Darfur refugees tap the sun's power to cook

In Chad's desolate landscape, one refugee camp makes use of a plentiful resource: the sun.

Imagine a town where everyone used solar power to cook their food, and reduced their reliance on finite sources of fuel, like firewood. At lunchtime, in front of every mud-walled hut, tens of thousands of pots are bubbling away inside silvery enclosures that tap sunlight.

The town you're imagining is actually a refugee camp in the deserts of Eastern Chad, where 17,600 Darfur refugees fled from neighboring Sudan four years ago. Nearly 90 percent of the families here use solar cookers to prepare their midday meals.

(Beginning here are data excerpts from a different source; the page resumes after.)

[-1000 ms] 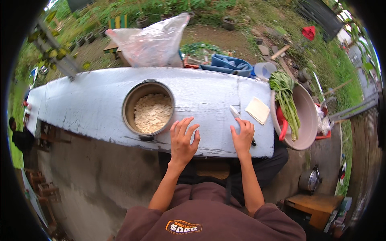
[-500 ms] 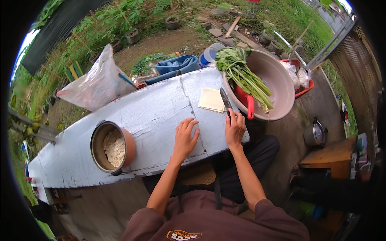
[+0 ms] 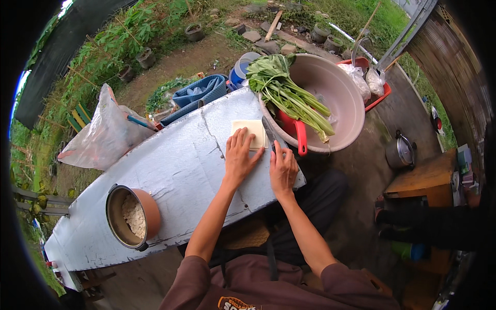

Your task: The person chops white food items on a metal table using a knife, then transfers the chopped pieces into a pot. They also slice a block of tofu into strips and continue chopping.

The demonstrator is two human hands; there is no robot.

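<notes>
A small stack of square, pale-cream sheets, like pastry wrappers (image 3: 243, 125), lies on the silver-covered table (image 3: 181, 160). My left hand (image 3: 239, 159) rests with its fingers stretched over the near left part of the stack, pressing on it. In my right hand (image 3: 283, 169) is the dark handle of a knife (image 3: 268, 130), its blade pointing away along the right edge of the sheets. Whether the blade touches them, I cannot tell. To the right, a large pinkish basin (image 3: 347, 106) holds leafy green stalks (image 3: 292, 93) and a red-handled item (image 3: 301, 138).
A pot (image 3: 151, 213) with pale crumbly pieces stands at the table's left. Beyond the far edge are a filled plastic bag (image 3: 106, 137) and a blue folded mat (image 3: 209, 92). A red tray (image 3: 381, 93) with bags sits behind the basin. Another person's dark-clad leg (image 3: 423, 219) shows at right.
My left hand has moved forward onto the stack of sheets. The knife stays in my right hand beside the stack. The whole view has shifted slightly.
</notes>
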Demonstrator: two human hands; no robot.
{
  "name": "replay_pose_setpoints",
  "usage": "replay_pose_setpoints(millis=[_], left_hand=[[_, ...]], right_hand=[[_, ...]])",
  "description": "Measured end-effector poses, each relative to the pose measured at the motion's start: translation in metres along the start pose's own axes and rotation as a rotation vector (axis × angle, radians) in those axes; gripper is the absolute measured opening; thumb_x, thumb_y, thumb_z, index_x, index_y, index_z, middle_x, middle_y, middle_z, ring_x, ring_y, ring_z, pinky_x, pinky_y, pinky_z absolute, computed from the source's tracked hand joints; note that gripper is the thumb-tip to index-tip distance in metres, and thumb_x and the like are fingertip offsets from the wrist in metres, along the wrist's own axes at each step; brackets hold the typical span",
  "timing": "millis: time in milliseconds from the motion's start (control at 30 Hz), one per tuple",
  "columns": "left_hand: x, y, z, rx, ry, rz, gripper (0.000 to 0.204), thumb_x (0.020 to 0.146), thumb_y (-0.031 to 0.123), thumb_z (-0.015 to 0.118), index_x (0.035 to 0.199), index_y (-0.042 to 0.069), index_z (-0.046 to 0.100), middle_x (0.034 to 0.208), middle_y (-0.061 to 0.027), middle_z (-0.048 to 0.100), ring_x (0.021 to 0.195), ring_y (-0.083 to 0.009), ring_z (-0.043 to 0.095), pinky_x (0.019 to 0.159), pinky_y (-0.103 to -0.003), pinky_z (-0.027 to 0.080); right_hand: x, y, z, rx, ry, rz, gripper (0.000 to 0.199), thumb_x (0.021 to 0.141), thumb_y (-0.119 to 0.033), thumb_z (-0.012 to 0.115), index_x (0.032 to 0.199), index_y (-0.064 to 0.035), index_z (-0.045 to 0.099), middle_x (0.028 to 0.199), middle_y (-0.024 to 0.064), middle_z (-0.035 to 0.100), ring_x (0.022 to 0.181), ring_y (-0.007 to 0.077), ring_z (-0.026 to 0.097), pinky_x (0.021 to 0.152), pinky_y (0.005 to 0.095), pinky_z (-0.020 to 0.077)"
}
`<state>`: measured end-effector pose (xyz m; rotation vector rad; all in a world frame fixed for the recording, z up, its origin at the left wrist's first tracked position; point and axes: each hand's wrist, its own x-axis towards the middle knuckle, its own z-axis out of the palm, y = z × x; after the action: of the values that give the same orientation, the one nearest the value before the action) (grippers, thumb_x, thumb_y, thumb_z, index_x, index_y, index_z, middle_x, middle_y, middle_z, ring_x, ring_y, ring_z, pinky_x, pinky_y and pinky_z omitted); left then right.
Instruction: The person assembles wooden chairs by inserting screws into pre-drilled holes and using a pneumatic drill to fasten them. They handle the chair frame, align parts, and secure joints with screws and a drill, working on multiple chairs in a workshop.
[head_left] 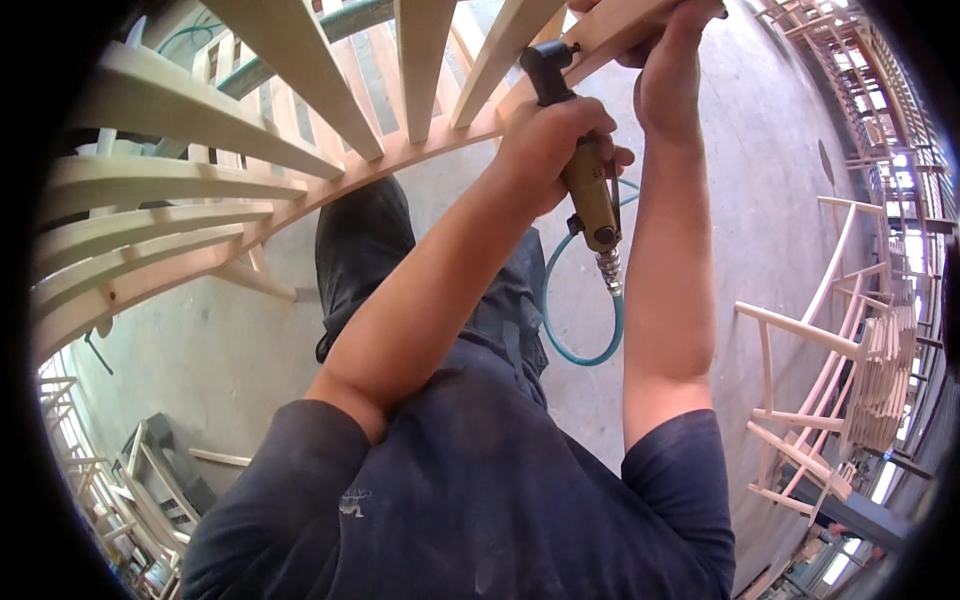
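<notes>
My left hand (555, 140) is closed around a brass-coloured air tool (590, 195). Its black angled head (545, 70) presses against the lower rail (400, 155) of a pale wooden slatted frame. A teal air hose (580, 340) loops down from the tool's metal coupling. My right hand (668, 45) grips the same rail just to the right of the tool head, near the top edge of the picture. Several wooden slats (420, 60) rise from the rail and fan out to the left.
Below lies a grey concrete floor (760, 200). Unfinished wooden chair frames (850, 370) are stacked along the right. More wooden frames (130, 480) stand at the lower left. My dark trousers (365, 250) and dark shirt (480, 480) fill the lower middle.
</notes>
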<state>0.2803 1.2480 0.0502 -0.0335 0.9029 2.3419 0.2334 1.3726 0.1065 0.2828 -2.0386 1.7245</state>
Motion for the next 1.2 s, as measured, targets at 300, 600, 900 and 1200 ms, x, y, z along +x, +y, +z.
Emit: replay_pose_setpoints(millis=[300,600,900,1200], left_hand=[[0.006,0.005,-0.008,0.026,-0.051,-0.034,0.012,0.086,0.012,0.065,0.086,0.0,0.065,0.078,-0.0113,0.064,0.089,-0.0361,0.072,0.08,-0.048,0.057],[0.007,0.012,-0.006,0.055,-0.064,-0.071,0.013,0.085,0.013,0.065,0.085,0.0,0.064,0.076,-0.0118,0.064,0.085,-0.0352,0.072,0.081,-0.051,0.057],[0.008,0.015,-0.003,0.033,-0.05,-0.091,0.012,0.085,0.01,0.064,0.084,-0.002,0.064,0.074,-0.0133,0.064,0.083,-0.0374,0.071,0.079,-0.052,0.057],[0.007,0.015,-0.009,0.023,-0.071,-0.075,0.011,0.085,0.009,0.065,0.083,-0.002,0.064,0.074,-0.0141,0.065,0.089,-0.0413,0.073,0.08,-0.05,0.058]], right_hand=[[0.001,0.005,0.002,0.071,-0.027,0.024,0.093,0.096,-0.081,0.016,0.1,-0.0046,0.069,0.079,0.0032,0.069,0.059,0.0078,0.058,0.049,0.0202,0.0329],[0.004,0.003,-0.003,0.045,-0.05,-0.009,0.093,0.096,-0.081,0.019,0.1,-0.0027,0.069,0.077,0.0036,0.067,0.059,0.0095,0.058,0.052,0.021,0.0382],[0.003,-0.002,0.004,0.105,-0.033,0.02,0.09,0.097,-0.079,0.022,0.1,-0.0024,0.069,0.079,0.0029,0.067,0.064,0.0094,0.059,0.056,0.0215,0.041],[0.0,-0.009,0.006,0.147,-0.002,0.083,0.09,0.097,-0.08,0.024,0.1,-0.0014,0.068,0.083,0.0049,0.068,0.069,0.0122,0.062,0.063,0.0244,0.0473]])
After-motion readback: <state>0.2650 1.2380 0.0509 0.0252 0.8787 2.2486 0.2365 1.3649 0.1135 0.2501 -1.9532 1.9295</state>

In a pilot project by a Dutch aid group called SVAAKO, 6,000 portable solar cookers have been given out to the refugees, and there are plans to introduce the stoves to other camps. Camp residents, all of them women, make the solar stoves themselves in a small workshop, spreading glue on sheets of cardboard and attaching sheets of aluminum foil. The stoves are cheap to produce: less than $20 per unit.

Hawa Hamid Rahman, who fled Darfur four years ago, has used the device since January to feed her family during the lunchtime meal of bread and stew. At dawn and at dusk, she still uses firewood to cook, brought by a local non-government organization. She no longer travels out into the thorn-bush desert to collect it herself, because she says locals occasionally beat refugee women who collect firewood too close to their villages.

When she sees that her visitors are preparing to leave, she scurries to her solar-powered stove to offer tea.